───── Given information ─────

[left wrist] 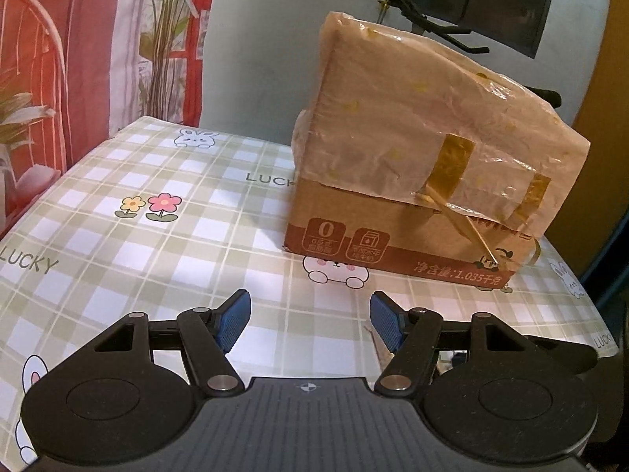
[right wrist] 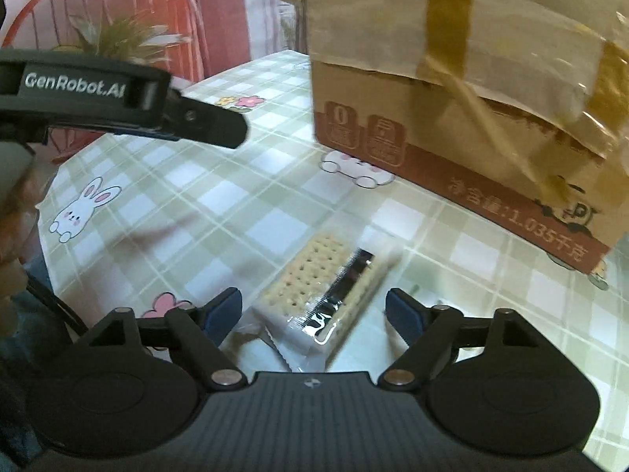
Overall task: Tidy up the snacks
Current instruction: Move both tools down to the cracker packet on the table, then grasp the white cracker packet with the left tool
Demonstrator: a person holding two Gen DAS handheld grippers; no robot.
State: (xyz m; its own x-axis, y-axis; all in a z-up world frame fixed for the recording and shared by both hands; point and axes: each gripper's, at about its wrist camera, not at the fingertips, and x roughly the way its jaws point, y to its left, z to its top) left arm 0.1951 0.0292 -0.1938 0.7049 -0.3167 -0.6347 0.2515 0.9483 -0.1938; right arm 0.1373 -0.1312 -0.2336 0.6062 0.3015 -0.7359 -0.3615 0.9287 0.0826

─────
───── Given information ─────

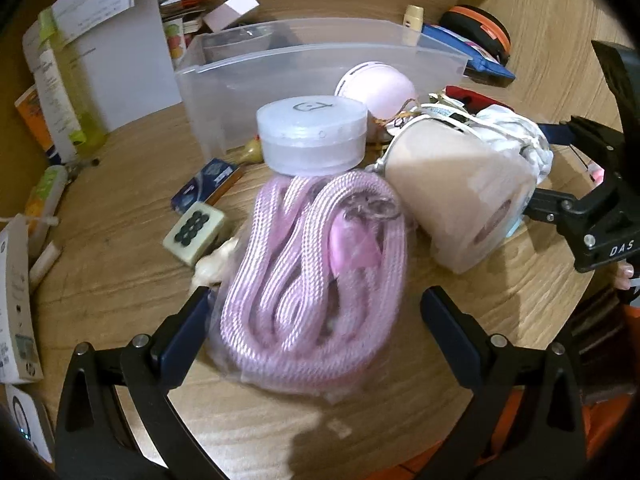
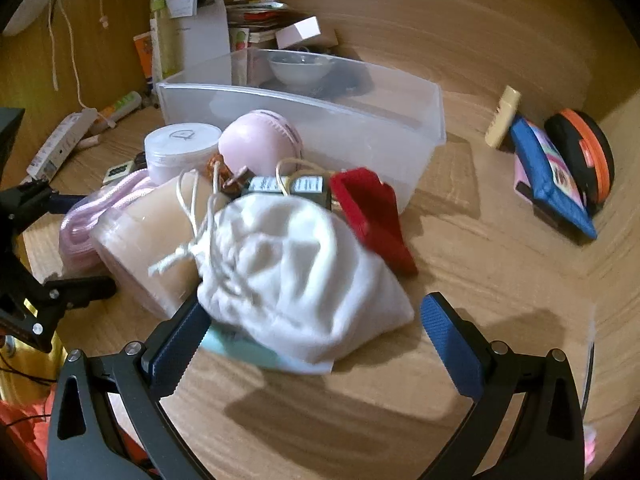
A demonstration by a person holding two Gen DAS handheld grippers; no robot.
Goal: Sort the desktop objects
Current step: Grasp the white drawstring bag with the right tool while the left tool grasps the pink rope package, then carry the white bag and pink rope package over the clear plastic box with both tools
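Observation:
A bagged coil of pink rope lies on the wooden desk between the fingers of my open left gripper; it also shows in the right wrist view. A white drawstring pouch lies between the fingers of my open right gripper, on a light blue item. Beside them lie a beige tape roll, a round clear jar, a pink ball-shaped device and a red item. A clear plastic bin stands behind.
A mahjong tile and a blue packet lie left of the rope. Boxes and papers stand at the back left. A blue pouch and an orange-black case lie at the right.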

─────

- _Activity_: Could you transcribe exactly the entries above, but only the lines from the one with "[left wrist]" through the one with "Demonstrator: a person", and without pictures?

- _Response area_:
[left wrist] 
[right wrist] 
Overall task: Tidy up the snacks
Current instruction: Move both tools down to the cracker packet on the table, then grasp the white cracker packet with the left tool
Demonstrator: a person holding two Gen DAS handheld grippers; no robot.

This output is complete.